Mendillo and his colleagues didn’t start out looking for life on worlds orbiting distant stars. They were doing a comparative study of all the planetary ionospheres in our own solar system, and were working with NASA’s MAVEN mission at Mars, trying to understand how the molecules that made up the Red Planet’s ionosphere had escaped.
Ever since astronomers have been studying planetary atmospheres, they’ve known that the thin upper atmospheric layer called the ionosphere varies greatly within our solar system. All the planets have them except Mercury, which orbits so close to the sun that its atmosphere is stripped off.
Earth is unique in our solar system because oxygen fills the ionosphere, while other planets have carbon dioxide or hydrogen, primarily.

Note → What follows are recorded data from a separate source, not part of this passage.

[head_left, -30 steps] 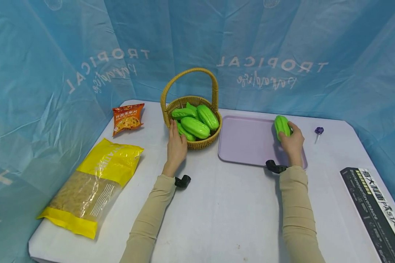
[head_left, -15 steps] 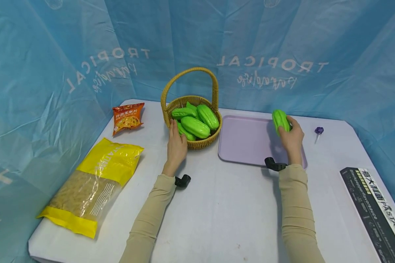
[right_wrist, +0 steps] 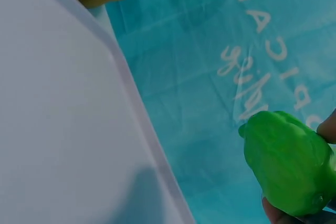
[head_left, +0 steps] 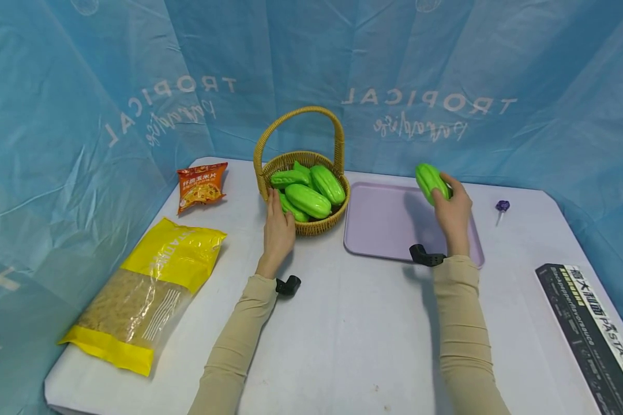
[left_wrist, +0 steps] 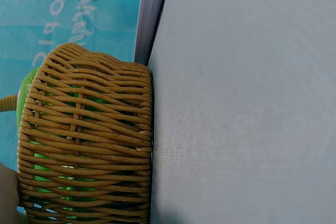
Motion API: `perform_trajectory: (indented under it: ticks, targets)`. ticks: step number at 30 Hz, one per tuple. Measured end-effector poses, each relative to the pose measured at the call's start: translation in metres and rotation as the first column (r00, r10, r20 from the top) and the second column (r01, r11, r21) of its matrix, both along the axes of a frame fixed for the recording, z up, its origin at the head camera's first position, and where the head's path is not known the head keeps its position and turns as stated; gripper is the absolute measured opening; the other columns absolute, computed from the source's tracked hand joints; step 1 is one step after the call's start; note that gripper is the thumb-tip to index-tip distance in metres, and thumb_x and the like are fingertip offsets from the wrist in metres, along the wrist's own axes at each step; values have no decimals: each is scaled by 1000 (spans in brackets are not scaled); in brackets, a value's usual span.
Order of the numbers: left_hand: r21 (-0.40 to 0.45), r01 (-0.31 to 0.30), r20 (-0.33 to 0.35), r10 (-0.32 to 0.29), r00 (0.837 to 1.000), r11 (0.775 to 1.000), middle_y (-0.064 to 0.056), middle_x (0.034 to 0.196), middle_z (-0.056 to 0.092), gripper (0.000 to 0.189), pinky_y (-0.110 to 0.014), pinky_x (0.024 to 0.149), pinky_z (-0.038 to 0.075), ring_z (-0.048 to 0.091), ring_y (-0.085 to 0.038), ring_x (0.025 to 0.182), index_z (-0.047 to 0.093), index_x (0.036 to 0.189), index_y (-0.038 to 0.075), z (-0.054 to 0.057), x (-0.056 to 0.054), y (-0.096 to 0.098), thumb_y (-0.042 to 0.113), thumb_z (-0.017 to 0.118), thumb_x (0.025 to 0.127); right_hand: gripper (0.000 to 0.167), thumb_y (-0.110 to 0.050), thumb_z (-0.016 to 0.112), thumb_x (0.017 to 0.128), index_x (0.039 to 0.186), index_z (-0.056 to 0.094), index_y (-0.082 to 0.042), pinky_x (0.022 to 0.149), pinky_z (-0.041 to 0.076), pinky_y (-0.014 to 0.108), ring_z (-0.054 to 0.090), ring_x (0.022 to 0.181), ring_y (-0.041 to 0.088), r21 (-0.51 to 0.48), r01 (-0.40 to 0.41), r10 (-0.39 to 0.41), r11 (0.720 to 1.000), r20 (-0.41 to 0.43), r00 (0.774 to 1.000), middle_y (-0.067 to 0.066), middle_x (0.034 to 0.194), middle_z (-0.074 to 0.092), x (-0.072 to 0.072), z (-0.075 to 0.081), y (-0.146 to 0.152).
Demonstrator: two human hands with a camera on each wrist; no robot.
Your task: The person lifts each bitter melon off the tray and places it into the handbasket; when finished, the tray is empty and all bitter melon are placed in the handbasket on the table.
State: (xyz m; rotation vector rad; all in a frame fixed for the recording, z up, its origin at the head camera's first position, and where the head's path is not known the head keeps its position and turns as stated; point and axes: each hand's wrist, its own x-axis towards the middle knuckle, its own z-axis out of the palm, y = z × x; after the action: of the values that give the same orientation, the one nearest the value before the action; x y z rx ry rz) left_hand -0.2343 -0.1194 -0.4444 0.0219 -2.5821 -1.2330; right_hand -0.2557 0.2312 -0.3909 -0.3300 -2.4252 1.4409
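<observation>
My right hand (head_left: 454, 210) pinches a ribbed, bright green gourd (head_left: 428, 180) between thumb and fingers. It holds the gourd in the air over the far right part of the lilac tray (head_left: 381, 222). In the right wrist view, the gourd (right_wrist: 286, 161) covers most of the fingers. My left hand (head_left: 278, 233) rests with straight fingers against the near left side of a wicker basket (head_left: 314, 229) with a tall handle. Several similar green gourds (head_left: 308, 200) lie inside the basket. The left wrist view shows the woven wall (left_wrist: 86, 140), with a bit of the hand at the lower left.
On the left lie an orange snack bag (head_left: 201, 187) and a large yellow bag of pasta (head_left: 145, 294). A purple lollipop (head_left: 502, 206) lies right of the tray. A black pasta box (head_left: 586, 334) sits at the right edge. A blue curtain (head_left: 301, 63) hangs behind the white table.
My right hand has lifted the green gourd up from the tray's right side and moved it left, tilting it. The left hand and basket have stayed in place.
</observation>
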Motion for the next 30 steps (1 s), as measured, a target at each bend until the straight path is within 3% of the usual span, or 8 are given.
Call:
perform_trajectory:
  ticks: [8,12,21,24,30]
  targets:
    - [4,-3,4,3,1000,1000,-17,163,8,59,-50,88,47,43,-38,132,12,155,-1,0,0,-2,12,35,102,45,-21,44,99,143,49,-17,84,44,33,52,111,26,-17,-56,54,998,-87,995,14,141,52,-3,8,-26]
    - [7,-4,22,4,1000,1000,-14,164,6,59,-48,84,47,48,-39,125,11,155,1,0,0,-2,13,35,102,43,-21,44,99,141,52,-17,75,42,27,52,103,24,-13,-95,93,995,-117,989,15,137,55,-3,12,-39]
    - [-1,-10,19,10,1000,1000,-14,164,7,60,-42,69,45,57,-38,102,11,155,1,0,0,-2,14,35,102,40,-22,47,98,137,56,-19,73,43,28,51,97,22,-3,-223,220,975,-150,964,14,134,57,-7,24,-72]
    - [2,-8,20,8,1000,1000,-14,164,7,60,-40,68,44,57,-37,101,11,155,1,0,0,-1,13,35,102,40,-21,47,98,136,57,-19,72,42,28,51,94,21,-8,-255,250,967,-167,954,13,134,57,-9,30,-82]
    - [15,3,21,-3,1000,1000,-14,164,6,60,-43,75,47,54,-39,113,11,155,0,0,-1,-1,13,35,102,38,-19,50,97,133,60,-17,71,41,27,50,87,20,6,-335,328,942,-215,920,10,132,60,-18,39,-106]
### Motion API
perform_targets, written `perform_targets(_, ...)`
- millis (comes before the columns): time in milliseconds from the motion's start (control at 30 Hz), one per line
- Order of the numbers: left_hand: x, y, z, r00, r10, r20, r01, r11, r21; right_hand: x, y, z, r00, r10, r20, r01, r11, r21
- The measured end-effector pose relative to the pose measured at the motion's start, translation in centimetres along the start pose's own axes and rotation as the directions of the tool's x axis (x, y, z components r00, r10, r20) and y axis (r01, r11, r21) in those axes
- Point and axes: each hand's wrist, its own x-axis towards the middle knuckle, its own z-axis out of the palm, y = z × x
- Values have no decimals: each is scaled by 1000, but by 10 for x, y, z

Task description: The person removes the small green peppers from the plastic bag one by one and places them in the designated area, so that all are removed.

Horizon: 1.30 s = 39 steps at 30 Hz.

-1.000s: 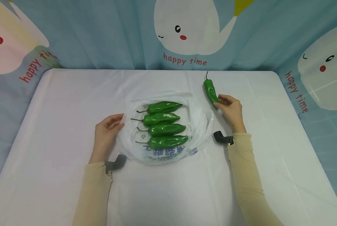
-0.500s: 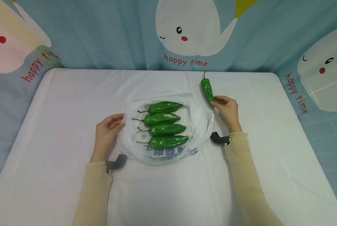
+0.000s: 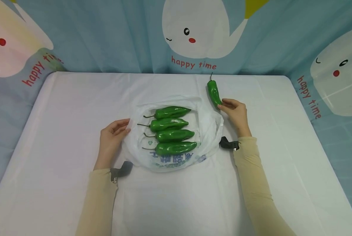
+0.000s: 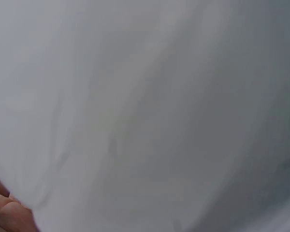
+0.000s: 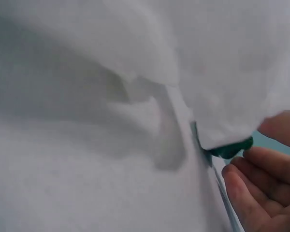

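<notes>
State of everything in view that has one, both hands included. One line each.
Plastic bag: mouth open, edge crumpled
Four green peppers: inside the bag, side by side, stems left
Fifth green pepper: outside the bag, stem pointing away from the person; lifted or resting, can't tell
Left hand: holding the bag's left edge
Right hand: pinching the fifth pepper's tip
White cloth: spread out, lightly creased
Curtain: hanging in folds

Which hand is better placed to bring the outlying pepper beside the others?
Probably the right hand: it pinches the outlying pepper; the left hand holds the left edge of the bag.
</notes>
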Motion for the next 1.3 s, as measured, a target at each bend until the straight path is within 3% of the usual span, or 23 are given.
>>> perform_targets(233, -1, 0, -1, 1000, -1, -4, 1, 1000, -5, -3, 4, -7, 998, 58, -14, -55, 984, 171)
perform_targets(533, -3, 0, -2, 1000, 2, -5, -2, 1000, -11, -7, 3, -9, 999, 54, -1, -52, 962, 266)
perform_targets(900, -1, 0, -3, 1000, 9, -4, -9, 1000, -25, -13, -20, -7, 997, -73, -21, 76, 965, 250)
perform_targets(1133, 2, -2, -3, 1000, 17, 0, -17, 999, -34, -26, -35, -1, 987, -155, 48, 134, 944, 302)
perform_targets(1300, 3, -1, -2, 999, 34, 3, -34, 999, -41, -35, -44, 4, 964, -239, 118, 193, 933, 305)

And Earth’s upper atmosphere has a specific type of oxygen — single atoms with a positive charge.
This high concentration of atomic oxygen is due to life on Earth, specifically generated by the process of photosynthesis in which plants, trees, and shrubs use sunlight to synthesize foods from carbon dioxide and water.
“The ionized form of atomic oxygen (O+) is the dominant ion species at the altitude of maximum electron density in only one of the many ionospheres in our Solar System — Earth’s,” the team wrote in their paper. “This ionospheric composition would not be present if oxygenic photosynthesis was not an ongoing mechanism that continuously impacts the terrestrial atmosphere.”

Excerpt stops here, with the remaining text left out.